Below is a listing. Quote from it, exactly, the lines from the one containing "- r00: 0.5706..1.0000" down to the one containing "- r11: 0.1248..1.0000", both ends included, and nothing else.

=== Begin Enclosure ===

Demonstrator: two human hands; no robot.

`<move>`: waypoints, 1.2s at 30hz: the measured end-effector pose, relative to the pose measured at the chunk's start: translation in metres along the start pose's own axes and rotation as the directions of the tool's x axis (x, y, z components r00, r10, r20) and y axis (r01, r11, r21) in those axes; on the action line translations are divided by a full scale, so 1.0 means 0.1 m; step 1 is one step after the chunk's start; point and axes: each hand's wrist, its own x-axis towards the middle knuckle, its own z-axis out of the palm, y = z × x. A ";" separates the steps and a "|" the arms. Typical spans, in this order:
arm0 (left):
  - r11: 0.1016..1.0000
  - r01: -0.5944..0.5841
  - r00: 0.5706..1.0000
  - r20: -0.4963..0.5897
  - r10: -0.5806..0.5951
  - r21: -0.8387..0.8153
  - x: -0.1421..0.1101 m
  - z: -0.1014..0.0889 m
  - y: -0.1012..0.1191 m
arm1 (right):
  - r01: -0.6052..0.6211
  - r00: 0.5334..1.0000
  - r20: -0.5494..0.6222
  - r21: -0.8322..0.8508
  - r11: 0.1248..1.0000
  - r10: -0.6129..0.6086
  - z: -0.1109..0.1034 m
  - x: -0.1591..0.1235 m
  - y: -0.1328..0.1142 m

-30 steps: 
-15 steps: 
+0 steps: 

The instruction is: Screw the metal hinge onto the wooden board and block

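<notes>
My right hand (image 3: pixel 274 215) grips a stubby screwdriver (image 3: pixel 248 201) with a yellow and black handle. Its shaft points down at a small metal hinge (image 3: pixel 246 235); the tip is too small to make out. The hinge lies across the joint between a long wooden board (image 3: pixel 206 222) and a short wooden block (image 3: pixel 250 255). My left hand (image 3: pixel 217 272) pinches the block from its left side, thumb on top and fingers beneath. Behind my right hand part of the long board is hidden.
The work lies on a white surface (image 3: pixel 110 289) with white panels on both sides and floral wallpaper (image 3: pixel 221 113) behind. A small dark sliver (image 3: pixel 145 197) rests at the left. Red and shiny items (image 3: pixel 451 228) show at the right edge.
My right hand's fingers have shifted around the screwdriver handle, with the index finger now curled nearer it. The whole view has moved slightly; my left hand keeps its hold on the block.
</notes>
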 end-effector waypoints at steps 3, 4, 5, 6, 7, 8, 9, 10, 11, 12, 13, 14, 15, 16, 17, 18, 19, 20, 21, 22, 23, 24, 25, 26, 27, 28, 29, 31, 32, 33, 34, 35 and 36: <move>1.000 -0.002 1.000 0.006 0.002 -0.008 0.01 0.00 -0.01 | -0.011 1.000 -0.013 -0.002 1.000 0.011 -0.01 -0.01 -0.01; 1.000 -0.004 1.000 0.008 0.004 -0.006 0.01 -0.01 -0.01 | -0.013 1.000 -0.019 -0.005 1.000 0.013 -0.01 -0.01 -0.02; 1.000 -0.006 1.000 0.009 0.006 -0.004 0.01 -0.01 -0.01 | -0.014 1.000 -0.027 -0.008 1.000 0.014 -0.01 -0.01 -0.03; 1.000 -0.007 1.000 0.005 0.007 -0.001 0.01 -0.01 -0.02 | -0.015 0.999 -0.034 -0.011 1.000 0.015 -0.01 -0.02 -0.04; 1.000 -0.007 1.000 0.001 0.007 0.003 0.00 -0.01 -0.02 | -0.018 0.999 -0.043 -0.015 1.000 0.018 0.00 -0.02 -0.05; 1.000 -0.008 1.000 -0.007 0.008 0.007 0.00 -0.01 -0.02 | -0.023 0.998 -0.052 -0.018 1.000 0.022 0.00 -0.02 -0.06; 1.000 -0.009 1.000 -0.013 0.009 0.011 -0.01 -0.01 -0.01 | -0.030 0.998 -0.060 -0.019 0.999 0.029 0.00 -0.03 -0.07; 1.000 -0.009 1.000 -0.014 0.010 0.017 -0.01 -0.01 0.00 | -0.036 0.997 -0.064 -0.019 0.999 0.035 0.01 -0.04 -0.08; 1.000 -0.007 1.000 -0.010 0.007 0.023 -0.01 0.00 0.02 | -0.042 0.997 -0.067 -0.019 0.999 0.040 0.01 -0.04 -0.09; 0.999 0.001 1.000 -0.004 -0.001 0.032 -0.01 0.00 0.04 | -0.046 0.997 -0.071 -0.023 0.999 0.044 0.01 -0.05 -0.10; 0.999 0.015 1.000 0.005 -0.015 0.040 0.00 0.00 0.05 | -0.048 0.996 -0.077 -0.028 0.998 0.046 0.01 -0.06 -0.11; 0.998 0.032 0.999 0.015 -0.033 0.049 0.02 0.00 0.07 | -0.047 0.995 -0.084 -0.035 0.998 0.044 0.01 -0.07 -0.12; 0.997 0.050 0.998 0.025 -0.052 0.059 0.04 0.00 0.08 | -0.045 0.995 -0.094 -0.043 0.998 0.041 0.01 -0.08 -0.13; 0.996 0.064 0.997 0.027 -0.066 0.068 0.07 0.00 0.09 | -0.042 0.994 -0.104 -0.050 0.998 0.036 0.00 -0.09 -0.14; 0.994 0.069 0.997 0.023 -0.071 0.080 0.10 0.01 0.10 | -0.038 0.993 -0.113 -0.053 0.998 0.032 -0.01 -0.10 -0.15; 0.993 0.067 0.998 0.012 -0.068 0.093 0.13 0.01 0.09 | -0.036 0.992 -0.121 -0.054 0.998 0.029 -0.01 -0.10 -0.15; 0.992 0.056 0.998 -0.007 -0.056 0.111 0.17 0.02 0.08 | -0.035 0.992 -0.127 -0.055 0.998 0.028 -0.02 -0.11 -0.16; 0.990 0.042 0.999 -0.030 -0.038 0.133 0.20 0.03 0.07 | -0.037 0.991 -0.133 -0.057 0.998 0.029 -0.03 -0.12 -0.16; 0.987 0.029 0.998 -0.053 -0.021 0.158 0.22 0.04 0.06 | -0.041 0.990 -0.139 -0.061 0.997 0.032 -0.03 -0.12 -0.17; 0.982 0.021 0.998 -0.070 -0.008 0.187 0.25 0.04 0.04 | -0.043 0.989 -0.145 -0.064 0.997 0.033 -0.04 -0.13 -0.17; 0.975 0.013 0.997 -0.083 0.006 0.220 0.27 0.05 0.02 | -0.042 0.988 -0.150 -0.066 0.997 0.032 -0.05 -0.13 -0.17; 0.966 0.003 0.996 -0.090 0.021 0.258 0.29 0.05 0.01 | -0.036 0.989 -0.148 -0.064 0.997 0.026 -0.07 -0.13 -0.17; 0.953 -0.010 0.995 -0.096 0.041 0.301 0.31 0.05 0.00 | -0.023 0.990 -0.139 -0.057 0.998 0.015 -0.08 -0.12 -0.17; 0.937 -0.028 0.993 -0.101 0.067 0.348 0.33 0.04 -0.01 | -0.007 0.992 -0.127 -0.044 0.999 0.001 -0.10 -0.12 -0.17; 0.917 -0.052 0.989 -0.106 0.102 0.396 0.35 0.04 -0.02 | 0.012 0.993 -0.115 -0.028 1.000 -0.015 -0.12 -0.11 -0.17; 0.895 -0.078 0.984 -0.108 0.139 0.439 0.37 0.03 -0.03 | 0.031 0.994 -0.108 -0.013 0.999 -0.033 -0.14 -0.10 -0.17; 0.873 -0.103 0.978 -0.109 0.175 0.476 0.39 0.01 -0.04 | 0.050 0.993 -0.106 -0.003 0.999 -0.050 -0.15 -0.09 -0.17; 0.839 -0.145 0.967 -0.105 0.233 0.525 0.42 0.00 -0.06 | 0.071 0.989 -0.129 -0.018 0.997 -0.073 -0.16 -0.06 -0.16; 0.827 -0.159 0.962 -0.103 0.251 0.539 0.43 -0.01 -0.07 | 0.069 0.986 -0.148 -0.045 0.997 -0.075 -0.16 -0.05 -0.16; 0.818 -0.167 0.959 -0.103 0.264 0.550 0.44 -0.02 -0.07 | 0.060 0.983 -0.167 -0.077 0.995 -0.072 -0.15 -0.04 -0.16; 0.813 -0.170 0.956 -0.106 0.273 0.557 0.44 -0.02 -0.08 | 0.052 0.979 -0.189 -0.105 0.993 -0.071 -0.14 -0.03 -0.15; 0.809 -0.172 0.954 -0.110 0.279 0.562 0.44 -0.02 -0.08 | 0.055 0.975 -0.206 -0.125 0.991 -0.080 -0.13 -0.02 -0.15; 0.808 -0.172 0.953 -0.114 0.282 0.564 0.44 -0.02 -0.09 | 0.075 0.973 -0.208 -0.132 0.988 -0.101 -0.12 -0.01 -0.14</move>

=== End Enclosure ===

**SOLUTION TO THE EXERCISE:**
  - r00: 0.5706..1.0000
  - r20: -0.4963..0.5897
  - r10: -0.5806..0.5951
  - r21: -0.8387..0.8153
  - x: -0.1421..0.1101 m
  - z: -0.1014..0.0889 m
  - y: -0.1012..0.1191 m
arm1 (right):
  - r01: -0.6052..0.6211
  - r00: 0.5334..1.0000
  - r20: -0.5494..0.6222
  - r21: -0.8322..0.8508
  - r11: 0.1248..1.0000

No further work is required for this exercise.